English law and jurisdiction are commonly used in relation to shipping, insurance and other trade contracts. Nevertheless, commercial law is overwhelmingly transnational in character; delicate questions of interaction are unavoidable between choice of law, jurisdiction and arbitration clauses on the one hand, and the activities of courts and arbitrators in other jurisdictions on the other.
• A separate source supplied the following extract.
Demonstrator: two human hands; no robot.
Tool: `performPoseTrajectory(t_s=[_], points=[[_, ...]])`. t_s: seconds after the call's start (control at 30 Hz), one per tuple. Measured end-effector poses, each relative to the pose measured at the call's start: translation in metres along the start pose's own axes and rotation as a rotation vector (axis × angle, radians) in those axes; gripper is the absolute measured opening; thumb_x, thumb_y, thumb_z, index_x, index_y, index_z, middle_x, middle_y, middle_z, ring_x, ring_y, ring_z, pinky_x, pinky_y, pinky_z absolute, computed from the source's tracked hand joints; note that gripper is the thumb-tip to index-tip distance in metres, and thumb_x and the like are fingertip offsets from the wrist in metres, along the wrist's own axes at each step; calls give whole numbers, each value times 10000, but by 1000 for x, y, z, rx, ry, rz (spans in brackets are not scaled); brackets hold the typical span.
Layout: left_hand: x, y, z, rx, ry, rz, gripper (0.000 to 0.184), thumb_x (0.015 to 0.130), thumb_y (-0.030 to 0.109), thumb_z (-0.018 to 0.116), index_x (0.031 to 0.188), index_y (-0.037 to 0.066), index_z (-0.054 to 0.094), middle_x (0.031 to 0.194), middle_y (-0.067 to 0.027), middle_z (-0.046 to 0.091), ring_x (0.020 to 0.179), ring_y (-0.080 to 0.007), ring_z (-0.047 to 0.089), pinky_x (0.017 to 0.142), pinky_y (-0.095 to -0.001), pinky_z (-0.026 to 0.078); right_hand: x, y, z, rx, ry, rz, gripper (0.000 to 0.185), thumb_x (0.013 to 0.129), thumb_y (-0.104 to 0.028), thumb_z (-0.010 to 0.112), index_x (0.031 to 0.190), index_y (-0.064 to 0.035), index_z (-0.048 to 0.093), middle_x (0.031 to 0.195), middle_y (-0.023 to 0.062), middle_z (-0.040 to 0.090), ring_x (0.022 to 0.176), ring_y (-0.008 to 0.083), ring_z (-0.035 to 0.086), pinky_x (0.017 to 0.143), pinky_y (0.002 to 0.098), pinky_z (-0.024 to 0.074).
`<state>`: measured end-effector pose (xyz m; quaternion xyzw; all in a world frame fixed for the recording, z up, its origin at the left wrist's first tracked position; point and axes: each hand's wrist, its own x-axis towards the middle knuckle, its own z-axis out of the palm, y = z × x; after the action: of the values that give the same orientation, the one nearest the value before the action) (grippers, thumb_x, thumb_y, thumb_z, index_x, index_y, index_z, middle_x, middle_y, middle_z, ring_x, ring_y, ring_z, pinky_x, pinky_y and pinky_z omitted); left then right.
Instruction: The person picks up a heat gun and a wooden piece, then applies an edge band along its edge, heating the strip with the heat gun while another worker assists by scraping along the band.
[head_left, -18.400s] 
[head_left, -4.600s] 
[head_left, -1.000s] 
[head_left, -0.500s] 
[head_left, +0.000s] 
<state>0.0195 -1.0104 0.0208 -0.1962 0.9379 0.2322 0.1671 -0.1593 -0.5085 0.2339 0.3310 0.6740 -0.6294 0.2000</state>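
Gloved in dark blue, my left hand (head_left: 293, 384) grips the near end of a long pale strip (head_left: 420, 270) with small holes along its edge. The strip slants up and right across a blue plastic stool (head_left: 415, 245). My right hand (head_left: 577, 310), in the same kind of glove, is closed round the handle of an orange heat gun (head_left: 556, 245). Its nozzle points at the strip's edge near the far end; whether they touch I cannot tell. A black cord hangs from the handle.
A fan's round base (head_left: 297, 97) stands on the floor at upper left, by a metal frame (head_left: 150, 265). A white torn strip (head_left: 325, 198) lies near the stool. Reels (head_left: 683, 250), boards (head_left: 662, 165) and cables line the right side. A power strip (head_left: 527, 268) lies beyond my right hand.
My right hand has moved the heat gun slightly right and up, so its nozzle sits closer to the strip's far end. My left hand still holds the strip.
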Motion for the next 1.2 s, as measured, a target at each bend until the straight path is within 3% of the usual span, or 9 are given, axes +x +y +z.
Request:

This is particularly true of cases with a connection to China, London, Singapore and New York arbitrations very frequently involve Chinese parties, or other parties with assets or accounts in China; how such awards can be transformed into hard cash is a top concern of any lawyer involved with them. Similarly, the European ‘torpedo action’ aimed at preventing claimants suing in their own, or indeed their chosen, jurisdiction is well-known worldwide and deserves a thorough examination.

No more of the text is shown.